Introduction

Lymphomas with central nervous system (CNS) involvement were excluded from major clinical trials on anti-CD19 CAR T-cells due to concerns about potential unacceptable neurotoxicity. Recently, several studies have shown promising results of this therapy in primary or secondary CNS lymphomas, with high response rates and neurotoxicity rates similar to those observed in systemic lymphomas. However, these studies included few patients, had short follow-up periods, and the medium-term efficacy data varied greatly between studies. The aim of this study was to assess the efficacy and toxicity of CAR T-cell therapy in a large real-world cohort of secondary CNS lymphomas and to compare the results with those of a cohort of systemic lymphomas.

Methods

Since 2019, the DESCAR-T registry (NCT04328298) has included patients with hematologic malignancies who had an indication for CAR T-cell therapy established by the multidisciplinary tumor board (MTB) of a French CAR T-cell accredited center. We selected from this registry patients with an initial diagnosis of B-cell lymphoma (excluding Burkitt and primary CNS lymphomas) and with CNS involvement at the time of the MTB or at the time of lymphodepletion (with or without systemic involvement) who received CAR T-cells. Patients who received CAR T-cells as part of a clinical trial or patients who received another treatment out of progression after CAR T-cell infusion were excluded. We compared this population with patients from the registry who were treated with CAR T-cells for systemic diffuse large B-cell lymphoma (DLBCL) without CNS involvement, using a propensity score (PS) method.

Results

The CNS cohort included 195 patients with a median age of 65 years (min-max: 24-82), the majority of whom were males (66%) and had low ECOG performance status (65% with ECOG 0–1) at the time of CAR T-cell infusion. At the time of the MTB, the histological diagnosis was mainly DLBCL (77%), with few transformed indolent lymphomas (13%) and other high-grade B-cell lymphomas (10%). 47% of patients had received at least 2 prior lines of therapy and 90% of patients received bridging therapy. At the time of CAR T-cell infusion, 109/195 (56%) patients were in complete (CR) or partial response (PR), and 84 (43%) had stable (SD) or progressive disease (PD) (missing data: 1%).
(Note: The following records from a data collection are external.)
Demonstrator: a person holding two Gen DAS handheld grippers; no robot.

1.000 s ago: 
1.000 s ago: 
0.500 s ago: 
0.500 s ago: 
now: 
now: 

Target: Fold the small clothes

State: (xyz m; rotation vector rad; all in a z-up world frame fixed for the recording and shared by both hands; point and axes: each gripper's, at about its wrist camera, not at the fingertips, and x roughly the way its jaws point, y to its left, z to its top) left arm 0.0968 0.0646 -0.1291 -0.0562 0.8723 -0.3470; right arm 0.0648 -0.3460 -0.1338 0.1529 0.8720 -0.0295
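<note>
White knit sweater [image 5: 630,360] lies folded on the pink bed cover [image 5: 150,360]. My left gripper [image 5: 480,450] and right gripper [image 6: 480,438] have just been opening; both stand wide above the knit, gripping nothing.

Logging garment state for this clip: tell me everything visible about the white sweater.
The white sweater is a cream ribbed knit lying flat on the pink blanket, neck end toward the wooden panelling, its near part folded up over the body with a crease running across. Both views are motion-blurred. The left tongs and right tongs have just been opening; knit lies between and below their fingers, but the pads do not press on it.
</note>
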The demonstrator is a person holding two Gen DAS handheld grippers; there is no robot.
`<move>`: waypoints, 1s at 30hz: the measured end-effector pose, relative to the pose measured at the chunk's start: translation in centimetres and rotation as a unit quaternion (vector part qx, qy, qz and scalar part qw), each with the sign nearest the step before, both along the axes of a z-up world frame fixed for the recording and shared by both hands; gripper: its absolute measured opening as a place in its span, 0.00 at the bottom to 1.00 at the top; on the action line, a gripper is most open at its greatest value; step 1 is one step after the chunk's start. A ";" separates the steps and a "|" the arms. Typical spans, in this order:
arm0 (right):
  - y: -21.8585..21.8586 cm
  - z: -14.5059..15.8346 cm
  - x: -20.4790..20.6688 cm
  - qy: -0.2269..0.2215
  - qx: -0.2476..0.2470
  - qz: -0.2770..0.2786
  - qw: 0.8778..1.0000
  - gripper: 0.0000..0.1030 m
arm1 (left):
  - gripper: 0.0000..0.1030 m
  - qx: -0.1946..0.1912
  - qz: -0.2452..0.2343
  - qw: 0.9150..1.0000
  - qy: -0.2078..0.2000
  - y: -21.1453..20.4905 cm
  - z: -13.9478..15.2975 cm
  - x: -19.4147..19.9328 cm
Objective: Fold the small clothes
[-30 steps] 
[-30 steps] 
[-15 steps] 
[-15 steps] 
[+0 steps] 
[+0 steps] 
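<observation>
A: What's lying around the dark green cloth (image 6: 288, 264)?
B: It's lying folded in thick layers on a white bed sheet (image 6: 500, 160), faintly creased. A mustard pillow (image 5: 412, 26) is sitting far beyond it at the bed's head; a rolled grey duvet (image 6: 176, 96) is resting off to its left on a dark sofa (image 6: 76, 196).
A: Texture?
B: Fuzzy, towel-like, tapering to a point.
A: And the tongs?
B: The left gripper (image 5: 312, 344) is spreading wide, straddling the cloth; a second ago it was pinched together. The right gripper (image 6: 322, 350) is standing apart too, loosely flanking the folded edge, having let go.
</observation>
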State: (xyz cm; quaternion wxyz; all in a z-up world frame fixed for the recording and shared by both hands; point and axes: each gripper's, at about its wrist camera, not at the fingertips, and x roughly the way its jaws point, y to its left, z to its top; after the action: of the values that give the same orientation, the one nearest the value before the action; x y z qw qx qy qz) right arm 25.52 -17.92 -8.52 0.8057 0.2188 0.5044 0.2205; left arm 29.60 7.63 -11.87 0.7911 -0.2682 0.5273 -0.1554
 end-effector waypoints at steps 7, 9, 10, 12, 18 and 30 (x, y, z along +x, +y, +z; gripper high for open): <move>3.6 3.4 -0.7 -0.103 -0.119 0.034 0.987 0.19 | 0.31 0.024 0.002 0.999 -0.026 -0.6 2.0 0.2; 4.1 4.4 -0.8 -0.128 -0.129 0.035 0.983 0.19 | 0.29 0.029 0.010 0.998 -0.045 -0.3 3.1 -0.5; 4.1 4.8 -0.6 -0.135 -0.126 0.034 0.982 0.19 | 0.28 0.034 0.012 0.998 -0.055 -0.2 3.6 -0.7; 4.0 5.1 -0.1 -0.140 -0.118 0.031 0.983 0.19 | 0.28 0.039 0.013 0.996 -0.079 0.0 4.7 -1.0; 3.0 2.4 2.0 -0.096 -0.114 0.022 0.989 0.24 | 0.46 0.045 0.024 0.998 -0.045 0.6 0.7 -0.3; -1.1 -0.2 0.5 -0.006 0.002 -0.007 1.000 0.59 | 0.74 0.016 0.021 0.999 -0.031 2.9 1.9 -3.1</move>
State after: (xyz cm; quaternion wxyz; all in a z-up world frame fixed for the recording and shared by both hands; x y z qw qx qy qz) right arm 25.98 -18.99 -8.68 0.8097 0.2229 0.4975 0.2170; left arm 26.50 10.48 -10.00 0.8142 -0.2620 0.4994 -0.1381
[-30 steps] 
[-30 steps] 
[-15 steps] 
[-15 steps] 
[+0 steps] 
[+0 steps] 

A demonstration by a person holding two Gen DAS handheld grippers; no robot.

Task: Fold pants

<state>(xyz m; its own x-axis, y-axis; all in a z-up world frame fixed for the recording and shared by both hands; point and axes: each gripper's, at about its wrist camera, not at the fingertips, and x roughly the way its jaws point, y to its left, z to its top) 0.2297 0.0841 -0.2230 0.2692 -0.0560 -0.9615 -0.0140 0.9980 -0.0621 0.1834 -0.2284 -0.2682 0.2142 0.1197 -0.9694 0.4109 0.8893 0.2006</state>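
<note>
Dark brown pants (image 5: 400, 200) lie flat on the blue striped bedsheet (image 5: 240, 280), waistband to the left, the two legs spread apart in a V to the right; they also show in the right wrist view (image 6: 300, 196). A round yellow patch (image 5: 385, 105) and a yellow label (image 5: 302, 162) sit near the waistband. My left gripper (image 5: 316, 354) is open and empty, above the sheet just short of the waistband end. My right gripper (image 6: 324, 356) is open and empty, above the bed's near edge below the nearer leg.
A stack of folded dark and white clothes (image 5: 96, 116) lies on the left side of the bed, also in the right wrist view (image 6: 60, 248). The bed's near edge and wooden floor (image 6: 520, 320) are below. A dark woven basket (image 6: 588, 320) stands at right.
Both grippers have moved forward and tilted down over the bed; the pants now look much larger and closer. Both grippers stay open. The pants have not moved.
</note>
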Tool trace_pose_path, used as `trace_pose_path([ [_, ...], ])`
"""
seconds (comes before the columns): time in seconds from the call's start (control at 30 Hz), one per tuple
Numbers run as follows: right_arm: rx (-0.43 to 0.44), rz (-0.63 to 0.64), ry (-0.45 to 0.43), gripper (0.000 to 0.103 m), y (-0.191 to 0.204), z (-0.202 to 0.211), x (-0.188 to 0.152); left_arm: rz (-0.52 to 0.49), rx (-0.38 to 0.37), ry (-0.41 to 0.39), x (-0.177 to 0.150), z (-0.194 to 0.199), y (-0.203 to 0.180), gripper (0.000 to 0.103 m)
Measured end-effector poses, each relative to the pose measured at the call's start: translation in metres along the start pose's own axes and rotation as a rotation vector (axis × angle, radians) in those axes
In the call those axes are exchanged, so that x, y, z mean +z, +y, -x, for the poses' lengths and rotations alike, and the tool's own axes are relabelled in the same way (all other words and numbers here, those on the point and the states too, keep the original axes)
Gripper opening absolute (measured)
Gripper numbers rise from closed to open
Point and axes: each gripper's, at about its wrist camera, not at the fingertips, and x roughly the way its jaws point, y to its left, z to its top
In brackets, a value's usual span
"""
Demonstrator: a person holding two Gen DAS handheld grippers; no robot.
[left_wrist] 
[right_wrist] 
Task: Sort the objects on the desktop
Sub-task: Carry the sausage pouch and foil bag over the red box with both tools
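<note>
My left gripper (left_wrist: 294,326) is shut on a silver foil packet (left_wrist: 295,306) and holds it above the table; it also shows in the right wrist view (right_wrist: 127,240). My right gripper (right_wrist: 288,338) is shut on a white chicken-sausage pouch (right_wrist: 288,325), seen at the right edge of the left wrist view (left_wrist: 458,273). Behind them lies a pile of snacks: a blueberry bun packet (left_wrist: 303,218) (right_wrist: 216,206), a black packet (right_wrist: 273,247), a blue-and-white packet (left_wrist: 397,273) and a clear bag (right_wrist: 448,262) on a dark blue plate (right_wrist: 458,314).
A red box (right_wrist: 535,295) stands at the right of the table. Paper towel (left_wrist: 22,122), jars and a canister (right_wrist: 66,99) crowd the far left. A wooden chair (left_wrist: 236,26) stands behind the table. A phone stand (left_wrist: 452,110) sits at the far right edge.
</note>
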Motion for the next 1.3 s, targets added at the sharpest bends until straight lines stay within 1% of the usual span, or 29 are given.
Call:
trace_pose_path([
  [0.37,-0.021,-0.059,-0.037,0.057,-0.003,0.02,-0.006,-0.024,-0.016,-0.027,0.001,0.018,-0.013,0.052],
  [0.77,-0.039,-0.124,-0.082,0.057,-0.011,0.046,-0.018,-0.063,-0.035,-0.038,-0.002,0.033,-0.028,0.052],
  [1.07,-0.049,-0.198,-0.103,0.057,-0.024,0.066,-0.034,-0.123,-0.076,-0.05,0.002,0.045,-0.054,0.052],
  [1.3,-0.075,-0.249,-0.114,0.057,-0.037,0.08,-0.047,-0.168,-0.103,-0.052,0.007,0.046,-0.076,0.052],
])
One hundred thirty-eight (71%) patients received axi-cel, 26 (13%) tisa-cel, and 31 (16%) liso-cel. The median follow-up after CAR T-cell infusion was 18 months (95% CI: 13-19). The best response after CAR T-cell infusion was CR in 120/181 (66%) patients and PR in 21 (12%) patients. Progression-free survival (PFS) rates at 12 and 18 months were 46% (95% CI: 37-54) and 37% (95% CI: 27-47), respectively. Only six relapses occurred beyond 12 months after CAR T-cell therapy. Overall survival (OS) rates at 12 and 18 months were 66% (95% CI: 57-73) and 53% (95% CI: 42-63), respectively. A responder tumor status (CR/PR) before CAR T-cell infusion and female sex were significantly associated with prolonged PFS and OS in multivariate analysis. 153/189 (81%) patients experienced cytokine release syndrome (CRS), including 9 (5%) with grade ≥3 and 82/189 (43%) patients developed neurotoxicity, of which 37 (20%) were grade ≥3.

The comparison between the CNS cohort and the systemic cohort was based on 1614 patients (138 CNS vs 1476 systemic lymphomas) with complete data. After PS-weighting, there was no significant imbalance between the two cohorts, and no significant difference was observed (CNS vs systemic) in terms of CRS incidence (84% vs 87%, p=0.43), neurotoxicity incidence (45% vs 43%, p=0.68), including grade ≥3 neurotoxicity (16% vs 13%, p=0.28), and overall response rate (77% vs 82%, p=0.20). PFS (p=0.13) and OS (p=0.28) were also not significantly different between the two populations.

Conclusion

This study, which is the largest real-world cohort of patients, confirms the effectiveness of CAR T-cell therapy in secondary CNS lymphomas. The medium-term efficacy results were encouraging, with a 12-month PFS close to 50% and a low relapse rate beyond 12 months. Efficacy and toxicity data, particularly with respect to neurotoxicity, were consistent with those observed in systemic DLBCL. Further studies are needed to support these results over the long term and to determine the optimal place of CAR T-cells within the therapeutic options of CNS lymphomas.